Data under study:
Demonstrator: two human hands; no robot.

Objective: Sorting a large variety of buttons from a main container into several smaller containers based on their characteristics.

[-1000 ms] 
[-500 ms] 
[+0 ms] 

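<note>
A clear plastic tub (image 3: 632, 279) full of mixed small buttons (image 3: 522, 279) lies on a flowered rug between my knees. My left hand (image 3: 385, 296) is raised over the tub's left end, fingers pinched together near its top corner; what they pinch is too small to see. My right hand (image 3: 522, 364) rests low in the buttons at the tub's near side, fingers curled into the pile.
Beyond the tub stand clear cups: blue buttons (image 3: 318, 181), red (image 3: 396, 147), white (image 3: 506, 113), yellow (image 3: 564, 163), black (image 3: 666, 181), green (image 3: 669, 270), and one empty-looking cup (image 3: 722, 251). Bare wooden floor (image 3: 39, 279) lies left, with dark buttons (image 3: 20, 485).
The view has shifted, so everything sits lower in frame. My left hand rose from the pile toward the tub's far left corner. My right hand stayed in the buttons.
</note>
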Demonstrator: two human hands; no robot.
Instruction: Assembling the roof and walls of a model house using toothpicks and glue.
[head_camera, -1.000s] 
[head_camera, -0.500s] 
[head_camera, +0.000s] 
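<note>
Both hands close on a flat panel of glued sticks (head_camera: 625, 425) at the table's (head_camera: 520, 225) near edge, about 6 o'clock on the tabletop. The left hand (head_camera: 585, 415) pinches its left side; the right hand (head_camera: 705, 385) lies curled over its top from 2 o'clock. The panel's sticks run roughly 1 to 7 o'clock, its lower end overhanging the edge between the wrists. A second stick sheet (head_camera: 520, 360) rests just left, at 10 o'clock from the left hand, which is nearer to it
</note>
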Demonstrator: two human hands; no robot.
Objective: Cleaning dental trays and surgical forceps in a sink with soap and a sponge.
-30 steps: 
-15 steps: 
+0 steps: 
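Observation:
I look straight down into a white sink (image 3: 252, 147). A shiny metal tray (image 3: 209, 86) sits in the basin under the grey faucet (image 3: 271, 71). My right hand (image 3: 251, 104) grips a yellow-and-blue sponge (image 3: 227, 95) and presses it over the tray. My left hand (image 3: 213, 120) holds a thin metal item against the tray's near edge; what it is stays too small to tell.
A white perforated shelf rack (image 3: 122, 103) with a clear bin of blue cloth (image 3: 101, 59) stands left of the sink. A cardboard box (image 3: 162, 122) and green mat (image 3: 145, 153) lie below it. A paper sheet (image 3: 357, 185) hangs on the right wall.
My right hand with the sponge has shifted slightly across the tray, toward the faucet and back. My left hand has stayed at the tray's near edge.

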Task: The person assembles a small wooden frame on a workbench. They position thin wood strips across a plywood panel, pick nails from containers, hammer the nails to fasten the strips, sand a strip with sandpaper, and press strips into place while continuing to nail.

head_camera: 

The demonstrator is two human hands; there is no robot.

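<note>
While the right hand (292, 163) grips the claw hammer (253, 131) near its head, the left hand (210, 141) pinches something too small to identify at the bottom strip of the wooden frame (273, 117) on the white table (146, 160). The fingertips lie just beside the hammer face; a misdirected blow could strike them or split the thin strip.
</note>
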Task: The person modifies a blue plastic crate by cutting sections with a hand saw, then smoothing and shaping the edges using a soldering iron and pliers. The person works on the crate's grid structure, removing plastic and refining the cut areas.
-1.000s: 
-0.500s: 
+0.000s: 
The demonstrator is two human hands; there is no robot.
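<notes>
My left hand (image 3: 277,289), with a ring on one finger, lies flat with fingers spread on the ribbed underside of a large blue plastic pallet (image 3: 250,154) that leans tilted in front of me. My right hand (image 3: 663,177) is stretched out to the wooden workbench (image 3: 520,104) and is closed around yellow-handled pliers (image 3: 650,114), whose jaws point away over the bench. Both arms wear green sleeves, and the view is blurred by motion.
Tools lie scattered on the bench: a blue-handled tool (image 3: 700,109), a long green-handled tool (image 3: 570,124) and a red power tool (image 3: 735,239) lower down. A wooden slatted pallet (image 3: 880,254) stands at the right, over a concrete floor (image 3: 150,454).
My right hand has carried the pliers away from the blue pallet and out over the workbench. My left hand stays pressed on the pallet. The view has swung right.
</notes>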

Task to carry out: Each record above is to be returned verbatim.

Reply:
Demonstrator: two human hands; no robot.

Objective: Sorting a large variety of buttons from a main container into several smaller containers based on their characteristics.

[-1000 ms] 
[-500 ms] 
[+0 ms] 

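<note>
A clear plastic tub (image 3: 632, 279) full of mixed small buttons (image 3: 522, 279) lies on a flowered rug between my knees. My left hand (image 3: 385, 296) is raised over the tub's left end, fingers pinched together near its top corner; what they pinch is too small to see. My right hand (image 3: 522, 364) rests low in the buttons at the tub's near side, fingers curled into the pile.
Beyond the tub stand clear cups: blue buttons (image 3: 318, 181), red (image 3: 396, 147), white (image 3: 506, 113), yellow (image 3: 564, 163), black (image 3: 666, 181), green (image 3: 669, 270), and one empty-looking cup (image 3: 722, 251). Bare wooden floor (image 3: 39, 279) lies left, with dark buttons (image 3: 20, 485).
The view has shifted, so everything sits lower in frame. My left hand rose from the pile toward the tub's far left corner. My right hand stayed in the buttons.
</note>
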Demonstrator: two human hands; no robot.
Instruction: Assembling the roof and walls of a model house using toothpicks and glue.
[head_camera, -1.000s] 
[head_camera, -0.500s] 
[head_camera, +0.000s] 
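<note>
Both hands close on a flat panel of glued sticks (head_camera: 625, 425) at the table's (head_camera: 520, 225) near edge, about 6 o'clock on the tabletop. The left hand (head_camera: 585, 415) pinches its left side; the right hand (head_camera: 705, 385) lies curled over its top from 2 o'clock. The panel's sticks run roughly 1 to 7 o'clock, its lower end overhanging the edge between the wrists. A second stick sheet (head_camera: 520, 360) rests just left, at 10 o'clock from the left hand, which is nearer to it
</note>
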Demonstrator: two human hands; no robot.
Objective: Cleaning dental trays and surgical forceps in a sink with soap and a sponge.
-30 steps: 
-15 steps: 
+0 steps: 
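Observation:
I look straight down into a white sink (image 3: 252, 147). A shiny metal tray (image 3: 209, 86) sits in the basin under the grey faucet (image 3: 271, 71). My right hand (image 3: 251, 104) grips a yellow-and-blue sponge (image 3: 227, 95) and presses it over the tray. My left hand (image 3: 213, 120) holds a thin metal item against the tray's near edge; what it is stays too small to tell.
A white perforated shelf rack (image 3: 122, 103) with a clear bin of blue cloth (image 3: 101, 59) stands left of the sink. A cardboard box (image 3: 162, 122) and green mat (image 3: 145, 153) lie below it. A paper sheet (image 3: 357, 185) hangs on the right wall.
My right hand with the sponge has shifted slightly across the tray, toward the faucet and back. My left hand has stayed at the tray's near edge.
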
Task: The person assembles a small wooden frame on a workbench. They position thin wood strips across a plywood panel, pick nails from containers, hammer the nails to fasten the strips, sand a strip with sandpaper, and press strips into place while continuing to nail.

head_camera: 

The demonstrator is two human hands; there is no robot.

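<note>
While the right hand (292, 163) grips the claw hammer (253, 131) near its head, the left hand (210, 141) pinches something too small to identify at the bottom strip of the wooden frame (273, 117) on the white table (146, 160). The fingertips lie just beside the hammer face; a misdirected blow could strike them or split the thin strip.
</note>
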Task: The person modifies a blue plastic crate by cutting sections with a hand saw, then smoothing and shaping the edges using a soldering iron and pliers. The person works on the crate's grid structure, removing plastic and refining the cut areas.
-1.000s: 
-0.500s: 
+0.000s: 
The demonstrator is two human hands; there is no robot.
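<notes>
My left hand (image 3: 277,289), with a ring on one finger, lies flat with fingers spread on the ribbed underside of a large blue plastic pallet (image 3: 250,154) that leans tilted in front of me. My right hand (image 3: 663,177) is stretched out to the wooden workbench (image 3: 520,104) and is closed around yellow-handled pliers (image 3: 650,114), whose jaws point away over the bench. Both arms wear green sleeves, and the view is blurred by motion.
Tools lie scattered on the bench: a blue-handled tool (image 3: 700,109), a long green-handled tool (image 3: 570,124) and a red power tool (image 3: 735,239) lower down. A wooden slatted pallet (image 3: 880,254) stands at the right, over a concrete floor (image 3: 150,454).
My right hand has carried the pliers away from the blue pallet and out over the workbench. My left hand stays pressed on the pallet. The view has swung right.
</notes>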

Nothing else belongs to the answer.